***** The records *****
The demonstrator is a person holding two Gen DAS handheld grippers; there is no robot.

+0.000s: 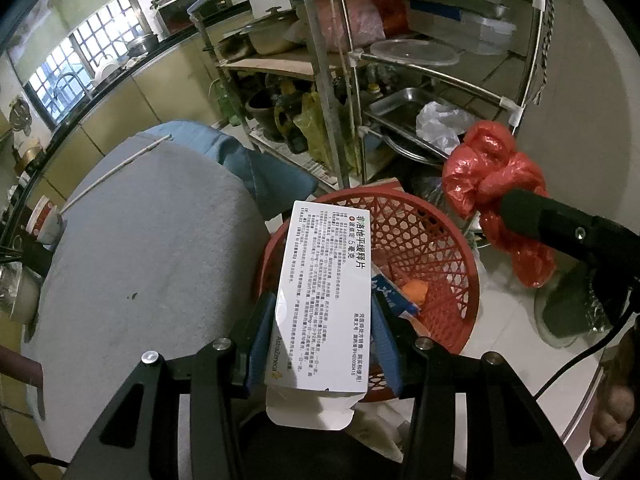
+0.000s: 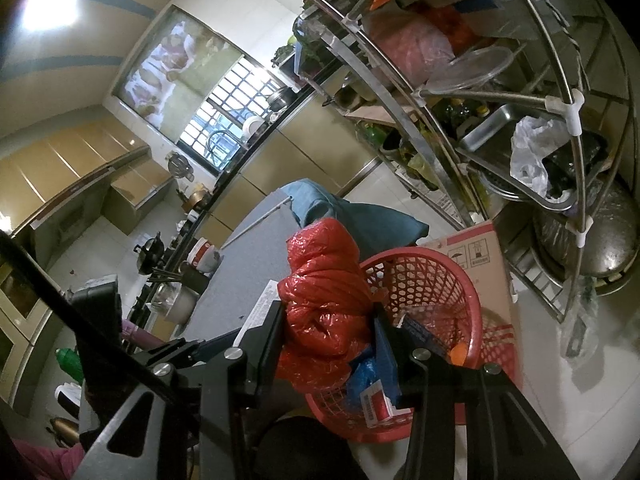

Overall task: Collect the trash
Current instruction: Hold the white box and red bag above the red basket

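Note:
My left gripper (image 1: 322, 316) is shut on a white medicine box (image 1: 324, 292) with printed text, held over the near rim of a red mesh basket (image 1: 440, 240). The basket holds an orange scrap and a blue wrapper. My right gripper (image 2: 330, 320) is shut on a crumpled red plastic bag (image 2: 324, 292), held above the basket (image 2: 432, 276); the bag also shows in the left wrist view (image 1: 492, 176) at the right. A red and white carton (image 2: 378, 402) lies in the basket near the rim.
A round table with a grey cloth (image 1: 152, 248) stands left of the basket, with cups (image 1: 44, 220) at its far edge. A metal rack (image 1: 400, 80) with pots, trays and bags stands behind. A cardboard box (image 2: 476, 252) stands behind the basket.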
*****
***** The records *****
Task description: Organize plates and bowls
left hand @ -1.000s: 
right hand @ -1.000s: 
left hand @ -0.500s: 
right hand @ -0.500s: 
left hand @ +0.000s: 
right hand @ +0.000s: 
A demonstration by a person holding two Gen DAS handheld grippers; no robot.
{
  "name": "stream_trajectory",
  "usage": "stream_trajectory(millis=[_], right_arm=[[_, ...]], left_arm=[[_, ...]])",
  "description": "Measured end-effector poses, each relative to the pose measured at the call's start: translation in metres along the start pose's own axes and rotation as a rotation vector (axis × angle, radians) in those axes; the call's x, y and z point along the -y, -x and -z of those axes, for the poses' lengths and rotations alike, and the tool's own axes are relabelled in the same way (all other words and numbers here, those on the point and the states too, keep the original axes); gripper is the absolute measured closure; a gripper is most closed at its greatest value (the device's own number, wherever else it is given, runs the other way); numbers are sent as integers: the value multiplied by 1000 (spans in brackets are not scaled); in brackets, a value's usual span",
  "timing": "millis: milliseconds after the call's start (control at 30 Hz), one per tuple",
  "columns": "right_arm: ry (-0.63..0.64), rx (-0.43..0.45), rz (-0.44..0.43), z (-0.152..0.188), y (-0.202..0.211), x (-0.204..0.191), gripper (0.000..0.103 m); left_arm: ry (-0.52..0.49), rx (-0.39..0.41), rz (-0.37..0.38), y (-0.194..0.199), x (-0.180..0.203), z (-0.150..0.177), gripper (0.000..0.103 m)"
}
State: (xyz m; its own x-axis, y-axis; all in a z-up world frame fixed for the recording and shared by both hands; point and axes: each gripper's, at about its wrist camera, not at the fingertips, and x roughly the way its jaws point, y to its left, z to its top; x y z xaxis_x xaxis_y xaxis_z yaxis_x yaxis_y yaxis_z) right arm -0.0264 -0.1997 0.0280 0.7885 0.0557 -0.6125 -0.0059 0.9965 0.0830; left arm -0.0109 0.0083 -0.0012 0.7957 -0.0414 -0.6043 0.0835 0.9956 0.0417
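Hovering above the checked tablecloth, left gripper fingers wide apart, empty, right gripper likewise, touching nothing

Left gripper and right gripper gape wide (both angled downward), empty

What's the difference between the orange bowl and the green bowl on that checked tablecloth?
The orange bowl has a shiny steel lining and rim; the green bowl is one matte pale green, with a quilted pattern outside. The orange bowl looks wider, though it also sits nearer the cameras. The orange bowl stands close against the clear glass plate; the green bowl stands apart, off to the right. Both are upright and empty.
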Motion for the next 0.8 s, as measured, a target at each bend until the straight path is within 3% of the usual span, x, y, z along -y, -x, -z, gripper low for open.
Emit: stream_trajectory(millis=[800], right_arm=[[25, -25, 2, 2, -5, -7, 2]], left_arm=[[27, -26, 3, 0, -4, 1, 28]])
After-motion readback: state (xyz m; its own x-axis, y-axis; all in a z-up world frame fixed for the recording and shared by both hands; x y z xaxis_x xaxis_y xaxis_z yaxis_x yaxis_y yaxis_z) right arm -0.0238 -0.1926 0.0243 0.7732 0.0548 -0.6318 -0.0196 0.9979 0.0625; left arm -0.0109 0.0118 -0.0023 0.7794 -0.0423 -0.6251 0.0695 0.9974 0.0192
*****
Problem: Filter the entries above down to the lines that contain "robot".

Solution below:
The demonstrator is a person holding two Gen DAS handheld grippers; there is no robot.
A demonstration by a person holding two Gen DAS handheld grippers; no robot.

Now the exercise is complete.